#### [Problem requirements]
Beginning with the first line of the data below, reproduce every line unchanged, ending with the line that holds "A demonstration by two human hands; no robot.".

Data START

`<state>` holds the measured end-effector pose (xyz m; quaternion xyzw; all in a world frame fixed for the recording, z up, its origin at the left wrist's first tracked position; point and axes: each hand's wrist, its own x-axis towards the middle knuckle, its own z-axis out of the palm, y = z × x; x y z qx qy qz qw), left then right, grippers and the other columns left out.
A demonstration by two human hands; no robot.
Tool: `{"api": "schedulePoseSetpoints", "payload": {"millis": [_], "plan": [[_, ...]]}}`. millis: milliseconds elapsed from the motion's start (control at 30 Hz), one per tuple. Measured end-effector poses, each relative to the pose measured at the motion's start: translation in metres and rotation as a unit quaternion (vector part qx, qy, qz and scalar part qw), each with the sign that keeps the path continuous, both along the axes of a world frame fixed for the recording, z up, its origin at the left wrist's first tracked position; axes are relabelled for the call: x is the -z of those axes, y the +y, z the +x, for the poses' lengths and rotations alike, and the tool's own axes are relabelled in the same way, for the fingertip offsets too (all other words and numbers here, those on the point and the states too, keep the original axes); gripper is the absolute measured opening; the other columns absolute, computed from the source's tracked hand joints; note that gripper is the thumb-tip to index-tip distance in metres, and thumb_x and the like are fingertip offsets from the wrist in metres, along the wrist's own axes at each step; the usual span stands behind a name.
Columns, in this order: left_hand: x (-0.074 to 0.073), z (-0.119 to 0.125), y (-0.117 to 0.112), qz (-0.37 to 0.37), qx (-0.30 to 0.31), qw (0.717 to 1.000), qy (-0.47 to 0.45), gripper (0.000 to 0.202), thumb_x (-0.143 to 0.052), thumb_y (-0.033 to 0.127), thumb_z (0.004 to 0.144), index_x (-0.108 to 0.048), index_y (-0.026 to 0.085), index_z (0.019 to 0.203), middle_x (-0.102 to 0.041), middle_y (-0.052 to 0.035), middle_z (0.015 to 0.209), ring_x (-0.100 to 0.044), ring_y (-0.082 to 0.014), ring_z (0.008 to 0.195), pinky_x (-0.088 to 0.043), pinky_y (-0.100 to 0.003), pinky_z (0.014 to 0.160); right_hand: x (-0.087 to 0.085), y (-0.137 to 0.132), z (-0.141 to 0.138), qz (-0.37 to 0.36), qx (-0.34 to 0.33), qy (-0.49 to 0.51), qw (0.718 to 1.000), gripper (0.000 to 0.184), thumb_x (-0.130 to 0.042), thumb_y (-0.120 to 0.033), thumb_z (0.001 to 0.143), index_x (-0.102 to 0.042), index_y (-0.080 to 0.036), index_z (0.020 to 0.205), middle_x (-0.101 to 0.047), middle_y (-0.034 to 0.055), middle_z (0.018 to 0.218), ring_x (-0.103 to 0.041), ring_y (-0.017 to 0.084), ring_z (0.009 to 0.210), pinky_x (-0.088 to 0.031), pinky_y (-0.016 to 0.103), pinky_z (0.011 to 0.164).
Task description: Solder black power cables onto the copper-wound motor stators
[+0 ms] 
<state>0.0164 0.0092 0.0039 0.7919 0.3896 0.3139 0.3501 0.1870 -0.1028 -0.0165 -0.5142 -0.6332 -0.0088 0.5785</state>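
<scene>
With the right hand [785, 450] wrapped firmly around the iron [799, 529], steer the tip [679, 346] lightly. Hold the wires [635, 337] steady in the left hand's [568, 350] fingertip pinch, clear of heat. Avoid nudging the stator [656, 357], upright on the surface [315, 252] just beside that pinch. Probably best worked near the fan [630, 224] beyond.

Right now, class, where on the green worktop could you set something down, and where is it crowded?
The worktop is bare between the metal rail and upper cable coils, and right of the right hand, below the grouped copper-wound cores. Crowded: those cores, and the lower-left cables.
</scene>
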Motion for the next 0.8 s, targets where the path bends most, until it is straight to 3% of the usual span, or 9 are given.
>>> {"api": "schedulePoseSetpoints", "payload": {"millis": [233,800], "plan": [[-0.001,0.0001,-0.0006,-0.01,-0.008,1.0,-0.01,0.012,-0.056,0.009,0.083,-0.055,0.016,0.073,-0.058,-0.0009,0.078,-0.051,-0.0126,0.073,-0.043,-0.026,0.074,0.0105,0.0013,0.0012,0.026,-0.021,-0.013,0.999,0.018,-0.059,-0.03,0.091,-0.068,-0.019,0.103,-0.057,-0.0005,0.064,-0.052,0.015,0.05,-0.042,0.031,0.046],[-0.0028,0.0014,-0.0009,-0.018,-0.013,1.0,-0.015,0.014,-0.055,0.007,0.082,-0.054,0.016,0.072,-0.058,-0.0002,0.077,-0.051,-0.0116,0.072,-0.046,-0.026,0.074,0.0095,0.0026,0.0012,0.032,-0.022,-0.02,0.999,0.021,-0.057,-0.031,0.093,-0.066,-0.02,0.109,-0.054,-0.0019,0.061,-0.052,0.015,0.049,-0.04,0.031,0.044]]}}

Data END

#### [Exercise result]
`<state>` holds the measured end-effector pose (xyz m; quaternion xyzw; all in a world frame fixed for the recording, z up, its origin at the left wrist's first tracked position; point and axes: each hand's wrist, its own x-axis towards the middle knuckle, its own z-axis out of the palm, y = z × x; x y z qx qy qz qw), left then right, grippers and the other columns left out.
A demonstration by two human hands; no robot.

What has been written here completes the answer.